Using Java version: 1.8.0_XX
INFO: Waiting up to 30 seconds for cluster 127.0.0.1:19002 to be available.
INFO: Cluster started and is ACTIVE.

Step 1.6: Open the AsterixDB Web interface at http://localhost:19001 and issue the following query to see the AsterixDB instance is running.

Query:

select * from Metadata.`Dataverse`;

Expected result:

{ "Dataverse": { "DataverseName": "Default", "DataFormat": "org.apache.asterix.runtime.formats.NonTaggedDataFormat", "Timestamp": "Wed Mar 07 16:13:37 PST 2018", "PendingOp":0}} 
{ "Dataverse": { "DataverseName": "Metadata", "DataFormat": "org.apache.asterix.runtime.formats.NonTaggedDataFormat", "Timestamp": "Wed Mar 07 16:13:37 PST 2018", "PendingOp":0}}

2. Setup Cloudberry and TwitterMap:

Step 2.1: Clone the Cloudberry Github repository.

Open a new terminal:

cd ~/quick-start
git clone https://github.com/ISG-ICS/cloudberry.git

Step 2.2: Compile and run the Cloudberry server.

cd ~/quick-start/cloudberry/cloudberry
sbt compile
sbt "project neo" "run"

Note: if you see errors like the following:

[ERROR] Failed to construct terminal; falling back to unsupported
java.lang.NumberFormatException: For input string: "0x100"
	at java.lang.NumberFormatException.forInputString(NumberFormatException.java:65)
	at java.lang.Integer.parseInt(Integer.java:580)
	at java.lang.Integer.valueOf(Integer.java:766)
	... ...

it’s due to the compatibility of some versions of sbt , do the following:

Add export TERM=xterm-color to the top of /usr/share/sbt/bin/sbt.

Now the errors above should be gone. And you can continue this guide. If this doesn’t solve the above errors, please refer to this discussion to try other solutions

Wait until the shell prints the messages shown as following:

[info] Loading global plugins from /Users/white/.sbt/0.13/plugins
[info] Loading project definition from /Users/white/cloudberry/cloudberry/project
[info] Set current project to cloudberry (in build file:/Users/white/cloudberry/cloudberry/)
[info] Set current project to neo (in build file:/Users/white/cloudberry/cloudberry/)

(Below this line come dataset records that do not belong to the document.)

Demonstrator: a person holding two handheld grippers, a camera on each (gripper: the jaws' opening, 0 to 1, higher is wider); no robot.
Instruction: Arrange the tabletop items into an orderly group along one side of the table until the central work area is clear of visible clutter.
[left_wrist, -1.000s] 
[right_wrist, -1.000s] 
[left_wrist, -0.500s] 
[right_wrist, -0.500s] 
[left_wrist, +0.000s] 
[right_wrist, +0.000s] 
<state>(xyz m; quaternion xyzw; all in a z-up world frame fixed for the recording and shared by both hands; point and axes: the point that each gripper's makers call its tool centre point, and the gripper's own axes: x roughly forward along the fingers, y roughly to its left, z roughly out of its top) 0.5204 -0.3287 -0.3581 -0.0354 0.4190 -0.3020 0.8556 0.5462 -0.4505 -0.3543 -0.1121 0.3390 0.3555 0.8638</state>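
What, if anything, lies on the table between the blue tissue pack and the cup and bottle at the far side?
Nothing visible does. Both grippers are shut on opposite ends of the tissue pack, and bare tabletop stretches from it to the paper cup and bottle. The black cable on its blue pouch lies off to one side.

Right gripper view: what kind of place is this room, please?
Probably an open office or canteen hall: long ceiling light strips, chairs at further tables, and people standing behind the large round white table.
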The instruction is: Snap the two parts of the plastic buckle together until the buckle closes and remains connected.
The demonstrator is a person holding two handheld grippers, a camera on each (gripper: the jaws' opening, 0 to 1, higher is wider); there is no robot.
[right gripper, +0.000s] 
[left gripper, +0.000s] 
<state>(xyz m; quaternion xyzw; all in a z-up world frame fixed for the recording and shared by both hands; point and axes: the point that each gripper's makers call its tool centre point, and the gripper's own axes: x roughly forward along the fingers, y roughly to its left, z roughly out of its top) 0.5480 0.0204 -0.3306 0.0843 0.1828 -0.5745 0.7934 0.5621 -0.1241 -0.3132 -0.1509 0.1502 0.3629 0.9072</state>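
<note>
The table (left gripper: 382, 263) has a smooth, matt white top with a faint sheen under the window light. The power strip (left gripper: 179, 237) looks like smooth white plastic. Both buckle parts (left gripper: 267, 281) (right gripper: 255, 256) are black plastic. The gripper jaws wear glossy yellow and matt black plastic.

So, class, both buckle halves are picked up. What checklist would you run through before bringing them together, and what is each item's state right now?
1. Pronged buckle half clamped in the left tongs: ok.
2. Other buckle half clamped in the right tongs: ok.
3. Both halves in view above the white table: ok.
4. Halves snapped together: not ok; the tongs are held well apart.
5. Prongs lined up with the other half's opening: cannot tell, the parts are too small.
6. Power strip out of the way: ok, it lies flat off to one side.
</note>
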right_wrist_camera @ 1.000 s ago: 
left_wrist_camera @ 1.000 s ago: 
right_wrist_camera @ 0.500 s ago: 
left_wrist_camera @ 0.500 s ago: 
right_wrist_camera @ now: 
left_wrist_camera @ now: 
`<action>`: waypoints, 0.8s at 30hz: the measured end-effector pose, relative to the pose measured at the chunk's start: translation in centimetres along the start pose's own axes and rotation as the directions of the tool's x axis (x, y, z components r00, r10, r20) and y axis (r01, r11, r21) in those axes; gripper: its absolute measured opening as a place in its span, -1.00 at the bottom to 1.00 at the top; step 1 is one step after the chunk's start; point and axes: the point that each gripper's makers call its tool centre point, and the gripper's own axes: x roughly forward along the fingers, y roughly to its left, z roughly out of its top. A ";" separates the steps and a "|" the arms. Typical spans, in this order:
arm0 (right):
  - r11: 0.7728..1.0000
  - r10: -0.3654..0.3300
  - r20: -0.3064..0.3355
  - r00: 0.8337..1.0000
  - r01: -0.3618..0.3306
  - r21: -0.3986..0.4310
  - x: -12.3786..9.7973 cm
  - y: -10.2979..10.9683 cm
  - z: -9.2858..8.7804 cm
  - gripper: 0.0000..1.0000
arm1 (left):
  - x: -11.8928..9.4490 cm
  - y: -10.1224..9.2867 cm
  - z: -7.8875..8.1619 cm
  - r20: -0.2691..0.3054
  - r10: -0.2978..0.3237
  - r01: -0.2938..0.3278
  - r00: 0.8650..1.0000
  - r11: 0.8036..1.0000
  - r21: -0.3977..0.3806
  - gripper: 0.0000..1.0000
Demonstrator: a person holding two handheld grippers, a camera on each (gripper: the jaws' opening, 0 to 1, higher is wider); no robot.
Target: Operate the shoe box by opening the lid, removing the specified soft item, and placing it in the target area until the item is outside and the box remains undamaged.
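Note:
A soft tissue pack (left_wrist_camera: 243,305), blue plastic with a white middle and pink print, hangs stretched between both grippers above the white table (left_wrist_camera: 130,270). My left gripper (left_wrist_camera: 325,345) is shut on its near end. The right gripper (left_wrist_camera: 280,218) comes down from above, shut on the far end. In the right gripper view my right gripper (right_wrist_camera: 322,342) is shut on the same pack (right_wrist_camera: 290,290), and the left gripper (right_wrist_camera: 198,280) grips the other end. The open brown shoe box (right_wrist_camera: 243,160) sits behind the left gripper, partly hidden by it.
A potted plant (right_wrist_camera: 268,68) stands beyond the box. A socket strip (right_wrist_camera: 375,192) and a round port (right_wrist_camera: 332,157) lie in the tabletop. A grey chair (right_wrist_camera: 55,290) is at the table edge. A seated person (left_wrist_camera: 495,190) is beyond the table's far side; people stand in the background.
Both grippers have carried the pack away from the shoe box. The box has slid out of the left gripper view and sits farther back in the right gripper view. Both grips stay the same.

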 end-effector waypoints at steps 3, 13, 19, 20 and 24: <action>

--- (Running the application, auto-reloading is enabled) ---

[info] p.c.s.NettyServer - Listening for HTTP on /0:0:0:0:0:0:0:0:9000

(Server started, use Ctrl+D to stop and go back to the console...)

Step 2.3: Download and ingest the synthetic sample tweets (about 100K) data into AsterixDB.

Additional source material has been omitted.